**WORK INSTRUCTION**: Output, word for word, every line from the line with "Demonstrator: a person" through the final line of the data below.

**SUPPLIED DATA**:
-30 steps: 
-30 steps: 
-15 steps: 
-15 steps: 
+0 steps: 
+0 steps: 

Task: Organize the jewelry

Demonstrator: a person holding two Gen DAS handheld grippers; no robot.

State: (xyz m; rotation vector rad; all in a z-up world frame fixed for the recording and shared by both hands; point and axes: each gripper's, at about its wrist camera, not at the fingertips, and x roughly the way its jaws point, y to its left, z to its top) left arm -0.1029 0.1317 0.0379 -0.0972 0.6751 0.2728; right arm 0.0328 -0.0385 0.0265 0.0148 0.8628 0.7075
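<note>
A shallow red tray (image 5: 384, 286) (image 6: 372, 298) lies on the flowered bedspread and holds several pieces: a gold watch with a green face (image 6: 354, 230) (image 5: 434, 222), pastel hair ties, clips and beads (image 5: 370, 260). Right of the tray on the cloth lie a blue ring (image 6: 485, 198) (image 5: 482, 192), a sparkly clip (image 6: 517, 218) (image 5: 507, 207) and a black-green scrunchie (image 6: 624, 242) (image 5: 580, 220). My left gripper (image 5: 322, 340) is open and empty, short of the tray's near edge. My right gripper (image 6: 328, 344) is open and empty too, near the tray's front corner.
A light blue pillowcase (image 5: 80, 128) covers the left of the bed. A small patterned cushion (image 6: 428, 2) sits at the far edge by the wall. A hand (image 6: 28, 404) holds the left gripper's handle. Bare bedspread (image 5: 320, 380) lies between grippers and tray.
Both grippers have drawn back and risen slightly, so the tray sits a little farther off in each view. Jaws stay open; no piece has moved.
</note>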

**RESULT OF THE TASK**:
Demonstrator: a person holding two Gen DAS handheld grippers; no robot.

State: (xyz m; rotation vector rad; all in a z-up world frame fixed for the recording and shared by both hands; point and axes: each gripper's, at about its wrist camera, not at the fingertips, and x roughly the way its jaws point, y to its left, z to its top) left arm -0.1029 0.1317 0.0379 -0.0972 0.6751 0.2728; right arm 0.0328 -0.0385 0.0265 0.0148 0.8628 0.7075
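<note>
A shallow red tray (image 5: 384, 286) (image 6: 372, 298) lies on the flowered bedspread and holds several pieces: a gold watch with a green face (image 6: 354, 230) (image 5: 434, 222), pastel hair ties, clips and beads (image 5: 370, 260). Right of the tray on the cloth lie a blue ring (image 6: 485, 198) (image 5: 482, 192), a sparkly clip (image 6: 517, 218) (image 5: 507, 207) and a black-green scrunchie (image 6: 624, 242) (image 5: 580, 220). My left gripper (image 5: 322, 340) is open and empty, short of the tray's near edge. My right gripper (image 6: 328, 344) is open and empty too, near the tray's front corner.
A light blue pillowcase (image 5: 80, 128) covers the left of the bed. A small patterned cushion (image 6: 428, 2) sits at the far edge by the wall. A hand (image 6: 28, 404) holds the left gripper's handle. Bare bedspread (image 5: 320, 380) lies between grippers and tray.
Both grippers have drawn back and risen slightly, so the tray sits a little farther off in each view. Jaws stay open; no piece has moved.
</note>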

The output above is complete.